The rock record shows that phosphorus, once scarce, became abundant around the same time as the Cambrian explosion.
Could phosphorus be the key to unlocking the mystery behind the Ediacaran extinction and the sudden emergence of animal life on Earth?
. . .
Then he discovered studies of other animals which also showed that too much phosphate has a negative effect on their growth. This led Elser and his colleagues to suggest that animals exist on a phosphate "knife edge" where too little phosphate in the food supply provides poor nutrition, but too much is harmful.
"Phosphate is central in cellular metabolism in all kinds of ways - ATP turnover, nucleic acid synthesis, and other pathways," says Elser. "Cells maintain the phosphate concentrations in the cytoplasm extremely tightly; it's very strongly regulated.

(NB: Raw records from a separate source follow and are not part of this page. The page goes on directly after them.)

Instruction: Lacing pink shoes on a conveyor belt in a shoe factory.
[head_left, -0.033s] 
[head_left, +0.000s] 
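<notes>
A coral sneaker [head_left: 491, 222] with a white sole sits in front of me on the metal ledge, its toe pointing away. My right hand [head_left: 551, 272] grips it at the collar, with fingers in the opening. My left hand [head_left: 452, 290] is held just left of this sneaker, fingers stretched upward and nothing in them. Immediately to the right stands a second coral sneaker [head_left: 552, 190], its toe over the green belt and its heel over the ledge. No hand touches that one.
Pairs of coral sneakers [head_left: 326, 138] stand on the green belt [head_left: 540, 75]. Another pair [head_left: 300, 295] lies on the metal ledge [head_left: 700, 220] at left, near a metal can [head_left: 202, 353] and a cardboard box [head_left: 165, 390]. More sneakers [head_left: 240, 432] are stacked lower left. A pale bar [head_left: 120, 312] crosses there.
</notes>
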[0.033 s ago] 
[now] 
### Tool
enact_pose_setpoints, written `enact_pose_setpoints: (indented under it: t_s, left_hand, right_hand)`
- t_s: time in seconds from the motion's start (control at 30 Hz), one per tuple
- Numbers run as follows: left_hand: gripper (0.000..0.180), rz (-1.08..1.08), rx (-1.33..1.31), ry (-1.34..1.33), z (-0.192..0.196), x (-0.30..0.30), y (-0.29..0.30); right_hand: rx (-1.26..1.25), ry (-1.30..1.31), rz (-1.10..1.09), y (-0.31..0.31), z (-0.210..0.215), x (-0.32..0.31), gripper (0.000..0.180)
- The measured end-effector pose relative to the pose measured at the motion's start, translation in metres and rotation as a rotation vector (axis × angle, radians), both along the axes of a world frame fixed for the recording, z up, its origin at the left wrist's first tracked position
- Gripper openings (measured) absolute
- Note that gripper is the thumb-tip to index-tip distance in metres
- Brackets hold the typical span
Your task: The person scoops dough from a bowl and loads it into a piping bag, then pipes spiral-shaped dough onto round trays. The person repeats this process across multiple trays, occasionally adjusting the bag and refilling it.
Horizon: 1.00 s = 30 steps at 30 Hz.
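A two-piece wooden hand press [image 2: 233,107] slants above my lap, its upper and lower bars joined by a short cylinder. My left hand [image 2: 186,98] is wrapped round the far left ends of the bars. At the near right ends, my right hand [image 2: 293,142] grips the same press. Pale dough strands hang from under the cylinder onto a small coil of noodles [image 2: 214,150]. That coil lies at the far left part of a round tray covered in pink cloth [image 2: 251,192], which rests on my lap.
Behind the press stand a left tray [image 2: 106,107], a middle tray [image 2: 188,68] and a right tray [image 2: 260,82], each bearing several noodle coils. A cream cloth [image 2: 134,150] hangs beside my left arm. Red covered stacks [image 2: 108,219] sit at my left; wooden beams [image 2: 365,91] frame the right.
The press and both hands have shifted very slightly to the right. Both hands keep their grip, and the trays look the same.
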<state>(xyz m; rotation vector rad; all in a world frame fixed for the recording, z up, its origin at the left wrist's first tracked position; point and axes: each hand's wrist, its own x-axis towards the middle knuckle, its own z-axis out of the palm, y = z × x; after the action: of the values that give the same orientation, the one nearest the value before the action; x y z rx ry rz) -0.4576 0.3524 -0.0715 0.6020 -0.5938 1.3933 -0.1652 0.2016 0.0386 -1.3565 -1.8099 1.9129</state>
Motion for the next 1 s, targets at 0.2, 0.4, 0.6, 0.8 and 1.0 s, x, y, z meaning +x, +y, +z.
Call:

But if you have too much phosphate, then those equilibrium phosphate concentrations in metabolism get out of balance, and reactions in the cell are impaired."
Elser wonders if the Ediacaran biota, first stimulated by initial increases in the phosphorus supply in the biosphere 600 million years ago, may have been poisoned by further influxes of phosphate recorded in the early Cambrian rock record.
The Cambrian animals that followed needed to find a way to accommodate the increased phosphate.
Elser suggests the solution, for at least some of the animals, was the ability to produce the mineral apatite.
This calcium-phosphate mineral was deposited as hard body parts, and apatite is still the main component of our bones today.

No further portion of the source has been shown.